JANGAN
RENGGUT SUAMIKU!
By QQ
“Berbeda jauh dengan kakakku, aku adalah
salah satu contoh gagal asimilasi perkawinan,”
“Semua berawal sejak dia punya hp baru...”
perempuan yang duduk sekira dua meter di depanku itu mulai angkat suara.
Sejurus ia terdiam. Tatapan matanya seolah menerawang ke masa lalu.
Sementara di luar, hujan mulai turun rintik-rintik. Seolah
mengerti kesedihan hati dan rasa gundah yang mendera.
Aku keturunan Jawa, dua
bersaudara yang kini telah ditinggalkan kedua orang tua. Aku mengenal pria
yang menjadi suamiku, ketika aku pulang
libur hari raya Idul Fitri lima belas tahun yang lalu. Aku masih ingat, ketika
ia tiba-tiba datang bersama keluarganya untuk melamarku.
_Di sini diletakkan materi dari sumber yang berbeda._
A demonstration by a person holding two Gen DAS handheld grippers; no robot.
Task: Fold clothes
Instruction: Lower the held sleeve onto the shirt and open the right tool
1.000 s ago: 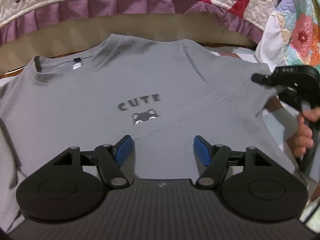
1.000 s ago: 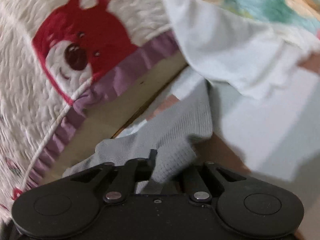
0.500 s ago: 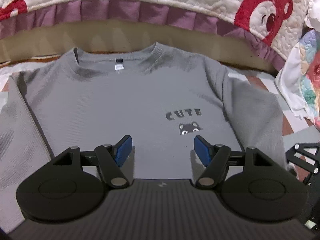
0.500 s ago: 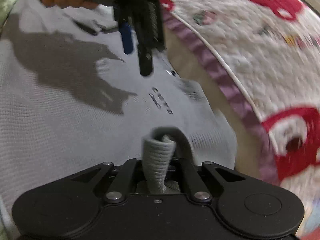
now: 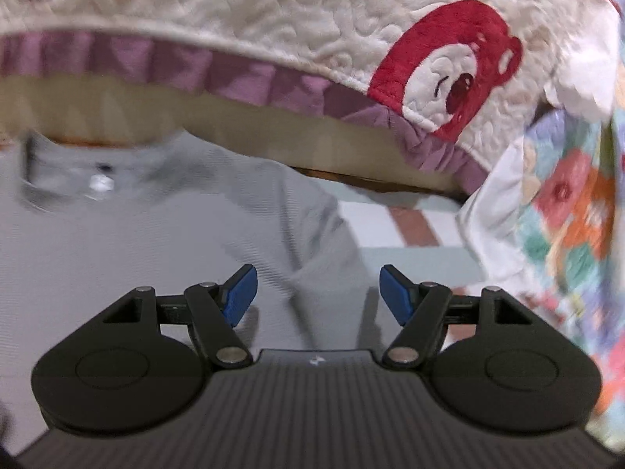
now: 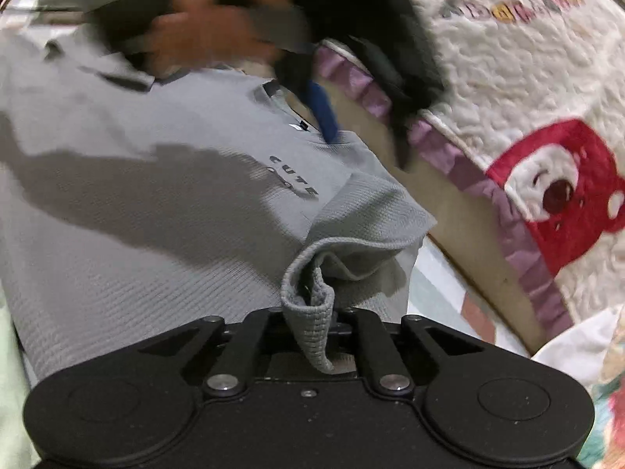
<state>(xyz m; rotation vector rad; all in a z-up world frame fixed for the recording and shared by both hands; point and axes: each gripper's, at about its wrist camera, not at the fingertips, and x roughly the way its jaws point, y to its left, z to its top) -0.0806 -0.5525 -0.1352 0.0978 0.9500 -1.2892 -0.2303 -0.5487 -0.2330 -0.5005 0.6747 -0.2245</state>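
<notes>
Left fingers: the left gripper [image 5: 318, 293] stands wide, its 2 blue pads [image 5: 238, 293] apart above the shirt [image 5: 136, 242], nothing between them.
Right fingers: the right gripper [image 6: 312, 324] is narrow, pinching a rolled sleeve cuff [image 6: 308, 312]; the jaws are opening slightly with the cloth between them.
Risk 1: if the right jaws part further, the cuff would likely slip out and the sleeve drop back unfolded.
Risk 2: a pull on the cuff alone may drag the shirt and wrinkle the body, since the left gripper pins nothing.
Risk 3: the left gripper hangs near the collar [image 5: 93, 179]; a careless descent could bunch the neckline.
Shirt, look: grey ribbed knit, long sleeve, "CUTE" print [image 6: 295, 178] on the chest, small label inside the collar.
Shirt, place: spread flat, front up, collar toward the quilt [image 5: 312, 39] with a red bear [image 5: 449, 66].
</notes>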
Entah kekuatan apa
yang mendorongku untuk menerima lamarannya, sedangkan ketika itu adalah tahun
terakhir sekolahku... nasehat orang tua, tidak mampu lagi mengubah ketetapanku.
***
“Pa... bsk hr pasarn. Aku
malu keluar. Mukaku sdh kukompres dgn daun pisang sprti saran papa, tp ttp g
ada perubhn... gmn ni pa?”
Kira-kira seperti itulah 126 karakter pesan
singkat yang tertulis di layar handphone suamiku. Nomor yang tertera di
sana tanpa nama. Ketika kutanyakan hal itu kepada suamiku, dia hanya berkata, “ah...
itu sms dari orang yang salah kirim... itu sms dari orang iseng.”
Mendapat jawaban demikian aku hanya bisa terdiam.
Aku masih percaya apa kata suamiku.
Namun keesokan paginya, nomor
yang sama kembali mengirim sms ke handphone suamiku. Di situ tertulis, “Pa...
Gmn ini? Aku malu ke luar... ini gara-gara RDL itu ”
Penasaran, kuhubungi nomor telpon itu... di
seberang sana, suara seorang perempuan menjawabnya... dan orang yang memanggil
suamiku dengan sebutan ‘papa’ itu
ternyata adalah tetangga kami. Dia tinggal tujuh rumah dari rumah kami.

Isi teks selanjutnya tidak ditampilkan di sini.